To Walter, about char[] initialization by FF

Unknown W. Brackets unknown at simplemachines.org
Sat Jul 29 19:07:54 PDT 2006


2. Sorry, an array of char (a single char is one single 8 bit octet) 
contains UTF-8 bytes which are 8-bit octets.

A single character, in UTF-8 encoding, may be 1 byte, 2 bytes, etc. 
Thus, one char MAY NOT hold every single Unicode code point.  You may 
need an array of multiple chars (bytes) to hold a single code point.

This is not what it means to me; this is what it means.  A char is a 
single 8-bit octet in a UTF-8 sequence.  They ARE NOT by any means code 
points.

I'm sorry that I did not specify "array", but I fear you are being 
pedantic here; I'm sure you knew what I meant.

A char is a single byte in a UTF-8 sequence.  I'm afraid I think calling 
it an index to a glyph is dangerous, because it could be mistaken. 
Again, a single char CANNOT represent code points above and including 
128 because it is only ONE byte.

A single char therefore may not represent a glyph all of the time, but 
rather will represent a byte in the sequence of UTF-8 which may be used 
to decode (along with other necessary bytes) the entirity of the code point.

I hope I'm not being overly pedantic here, but I think your definition 
is either lax or wrong.  But, that is only by its reading in English.

3. It is #2, as above.  wchars are not UCS-2.  They cannot always 
represent full code points alone.  Arrays of wchars must be used for 
some code points.  As I read your question, #1 is UCS-2 (fixed length 
16-bit encoding) and #2 is UTF-16 (dynamic length, 16-bit baseline 
encoding.)

4. I was ignoring endianess issues for simplicity.  My point here is 
that a UTF-32 character directly represents  a code point.  Sorry again 
for the non-pedantic laxness in my wording.

5. Wrong.  There is no vice versa.  You may use byte or ubyte arrays for 
your UTF-8 encoded strings and so forth.

In case you didn't realize I was trying to say this:

*char is not for single byte encodings.  char is ONLY for UTF-8.  char 
may not be used for any other encoding unless you wish to have problems. 
  char is not the same as in other languages, e.g.

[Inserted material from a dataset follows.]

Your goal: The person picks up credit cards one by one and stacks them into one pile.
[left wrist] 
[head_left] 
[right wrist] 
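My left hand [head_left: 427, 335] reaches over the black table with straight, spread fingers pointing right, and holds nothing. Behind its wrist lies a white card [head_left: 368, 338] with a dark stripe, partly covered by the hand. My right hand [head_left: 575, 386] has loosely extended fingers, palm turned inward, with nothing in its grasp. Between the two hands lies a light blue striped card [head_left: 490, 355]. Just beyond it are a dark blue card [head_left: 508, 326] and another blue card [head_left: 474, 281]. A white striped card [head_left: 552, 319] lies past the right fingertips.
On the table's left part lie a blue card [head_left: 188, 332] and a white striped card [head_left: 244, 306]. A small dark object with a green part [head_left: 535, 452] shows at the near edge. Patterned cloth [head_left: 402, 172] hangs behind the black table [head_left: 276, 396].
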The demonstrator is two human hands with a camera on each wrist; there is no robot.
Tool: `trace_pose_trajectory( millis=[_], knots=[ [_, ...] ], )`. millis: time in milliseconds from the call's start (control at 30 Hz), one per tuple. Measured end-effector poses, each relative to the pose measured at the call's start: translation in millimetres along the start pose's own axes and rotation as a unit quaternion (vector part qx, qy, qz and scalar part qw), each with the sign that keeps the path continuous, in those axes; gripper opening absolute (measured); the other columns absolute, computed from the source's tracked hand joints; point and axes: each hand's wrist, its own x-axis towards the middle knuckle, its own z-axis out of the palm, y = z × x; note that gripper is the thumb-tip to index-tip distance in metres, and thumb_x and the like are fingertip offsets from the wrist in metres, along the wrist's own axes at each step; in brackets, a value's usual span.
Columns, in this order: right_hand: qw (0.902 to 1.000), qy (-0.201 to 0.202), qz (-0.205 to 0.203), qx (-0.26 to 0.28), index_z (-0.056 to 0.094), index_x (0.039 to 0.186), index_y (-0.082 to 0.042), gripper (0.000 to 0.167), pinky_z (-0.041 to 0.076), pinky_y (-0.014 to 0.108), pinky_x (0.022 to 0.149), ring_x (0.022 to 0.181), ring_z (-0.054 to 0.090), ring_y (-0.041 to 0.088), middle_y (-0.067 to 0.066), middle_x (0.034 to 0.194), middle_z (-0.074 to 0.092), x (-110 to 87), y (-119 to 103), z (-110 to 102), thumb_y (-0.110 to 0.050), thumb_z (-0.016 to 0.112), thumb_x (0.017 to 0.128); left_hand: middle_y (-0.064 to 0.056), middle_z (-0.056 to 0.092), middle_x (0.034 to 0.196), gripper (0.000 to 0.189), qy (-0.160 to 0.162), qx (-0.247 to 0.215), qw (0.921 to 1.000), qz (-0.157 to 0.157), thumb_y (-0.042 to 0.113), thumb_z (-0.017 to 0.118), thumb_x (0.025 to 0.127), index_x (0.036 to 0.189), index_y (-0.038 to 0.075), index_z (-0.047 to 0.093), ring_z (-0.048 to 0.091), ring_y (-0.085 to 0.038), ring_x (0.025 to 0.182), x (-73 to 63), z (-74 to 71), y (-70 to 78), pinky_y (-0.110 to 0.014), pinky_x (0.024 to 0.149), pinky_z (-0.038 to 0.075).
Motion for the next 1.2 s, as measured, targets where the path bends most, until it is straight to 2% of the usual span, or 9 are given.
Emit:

C.*

If you wish for a 8-bit octet value (such as a character in any 
encoding; single byte or otherwise) you should not be using a char. 
That is not a correct usage for them, that is what byte and ubyte are for.

It is expected that chars in an array will follow a specific sequence; 
that is, that they will be encoded in UTF-8.  It is not possible to 
guarantee this if you use other encodings, which is why writefln() will 
fail in such cases.

6.  Correct.  And a single char (8-bit octet in a sequence of UTF-8 
octets encoded such) may never be FF because no single 8-bit octet 
anywhere in a valid UTF-8 sequence may be FF.  Remember, char is not a 
code point.  It is a single 8-bit octet in a sequence.

7. My mistake.  I always consider them roughly the same (and for some 
reason I thought that they had been made the same; but I assume your 
link is current.)

Your first code sample defines a single UTF-8 character, 'a'.  It is 
lucky you did not try:

char c = '蝿';

(hopefully this character gets sent through to you properly; I will be 
sending this message UTF-8 if my client allows it.)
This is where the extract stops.